Achando que me engana, ele me respondeu da seguinte maneira:

— Não é nada. Para de me encher o saco, Valéria. — ele não olhou nos meus olhos — Tive um dia horrível.

Eu podia não ser brilhante como ele, mas de mentiras eu entendia.

Muito bem, por sinal.

— Que vai ficar muito pior se você não me contar a verdade. — ergui as sobrancelhas, usando meu melhor olhar ameaçador enquanto encarava o reflexo de Zaca no espelho.

Que o dia dele tinha sido horrível, eu podia deduzir sozinha.

O que eu queria saber era por que motivo ele estava dando aquele banho de hemoglobina no banheiro e chorando como eu quando assisto a filmes da Disney.

— Sai do meu quarto.

— Esse não é o seu quarto, idiota. — eu contrariei, querendo dar um tapa na cabeça dele, mas me segurando diante de seu estado frágil — É um banheiro, e é de uso comum.

— Então pode me dar licença, por favor? Estou usando o banheiro.

Aquela discussão não me levaria a lugar nenhum. Com Zaca, as coisas funcionavam na base da pressão.

— Marcos! — chamei meu padrasto em voz alta, sem tirar os olhos de Zaca.

A cor fugiu do rosto dele instantaneamente, mesmo que Marcos não tivesse respondido.

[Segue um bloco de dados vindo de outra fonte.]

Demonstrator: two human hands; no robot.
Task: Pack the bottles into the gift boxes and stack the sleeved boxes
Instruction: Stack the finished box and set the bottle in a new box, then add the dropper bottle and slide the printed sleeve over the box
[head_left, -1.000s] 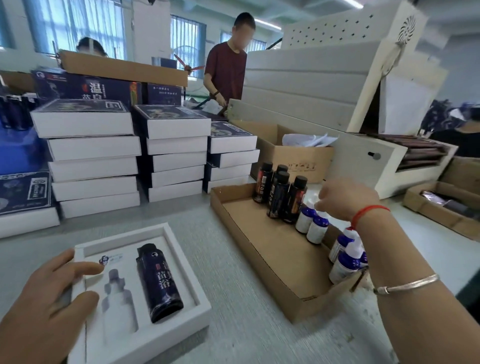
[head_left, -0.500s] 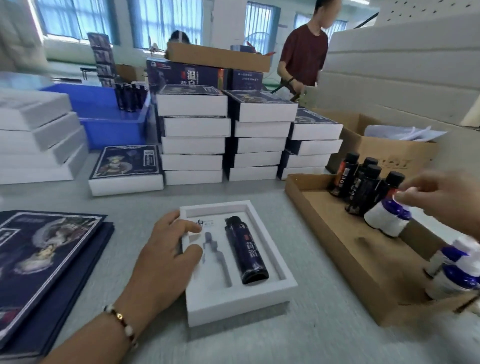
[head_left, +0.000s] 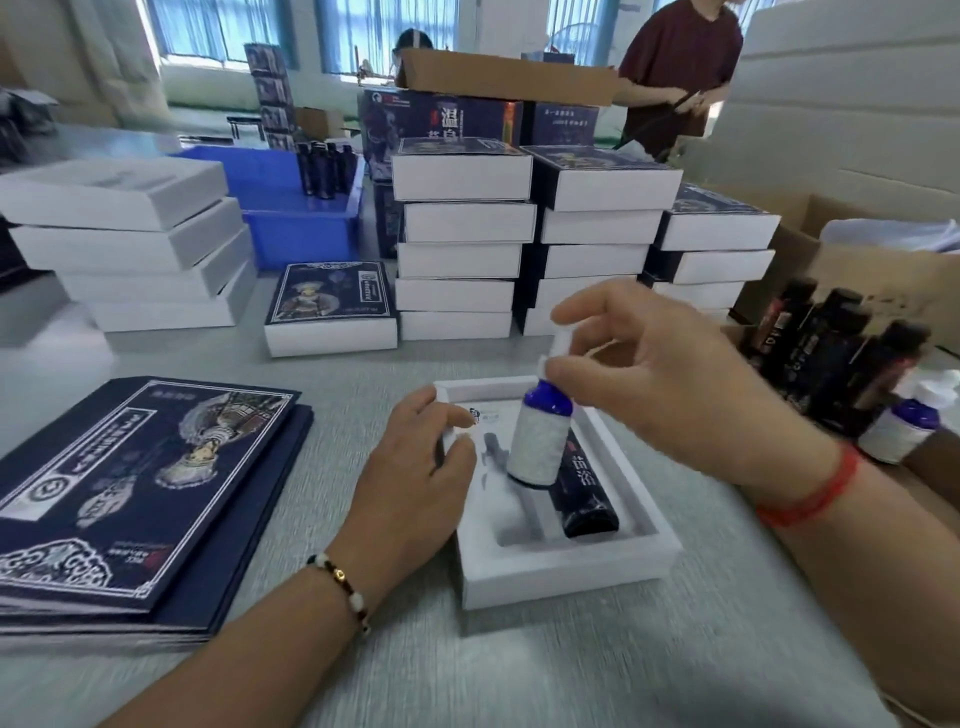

— Não, sua idiota! — Zaca arregalou os olhos, desesperado, e começou a tentar me segurar para que eu não fosse buscar o meu padrasto, levando um dedo aos lábios e pedindo silêncio — Não faz isso!

— Marcos! — gritei um pouco mais alto, e voltei a me dirigir a Zaca, em voz baixa: — Vai me contar o que está acontecendo?

— Não houve nada...

Marcos! — gritei, dessa vez a plenos pulmões.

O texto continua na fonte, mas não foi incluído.